◆ **WORK INSTRUCTIONS**:
Only the pictures are to be left out; write out the rest of the data exactly.
:::::
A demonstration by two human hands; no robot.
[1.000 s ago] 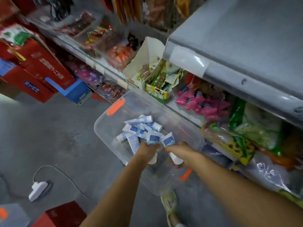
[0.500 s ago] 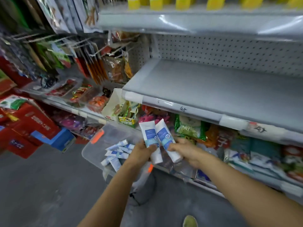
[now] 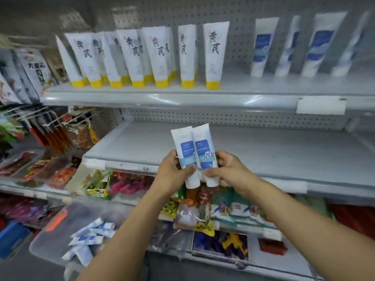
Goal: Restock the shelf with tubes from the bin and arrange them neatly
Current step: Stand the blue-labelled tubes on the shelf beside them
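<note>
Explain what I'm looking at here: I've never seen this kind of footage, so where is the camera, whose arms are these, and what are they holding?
There is no machine here. The camera sits on a person's head and looks forward and down, so the two bare arms reaching in from the bottom are the wearer's own. The left hand grips one white-and-blue tube; the right hand grips a second tube. Both tubes point cap down, side by side, in front of a bare grey shelf. The shelf above carries yellow-capped tubes and, to the right, white-and-blue tubes. At lower left, a clear plastic bin holds more small tubes. Snack packets fill the lower shelves.
</note>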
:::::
◆ **RESPONSE TO THIS TASK**:
A demonstration by two human hands; no robot.
[1.000 s ago] 
[0.500 s ago] 
[now] 
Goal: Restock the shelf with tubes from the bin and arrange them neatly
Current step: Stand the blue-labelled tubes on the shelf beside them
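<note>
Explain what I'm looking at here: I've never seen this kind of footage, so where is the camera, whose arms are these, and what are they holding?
There is no machine here. The camera sits on a person's head and looks forward and down, so the two bare arms reaching in from the bottom are the wearer's own. The left hand grips one white-and-blue tube; the right hand grips a second tube. Both tubes point cap down, side by side, in front of a bare grey shelf. The shelf above carries yellow-capped tubes and, to the right, white-and-blue tubes. At lower left, a clear plastic bin holds more small tubes. Snack packets fill the lower shelves.
</note>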

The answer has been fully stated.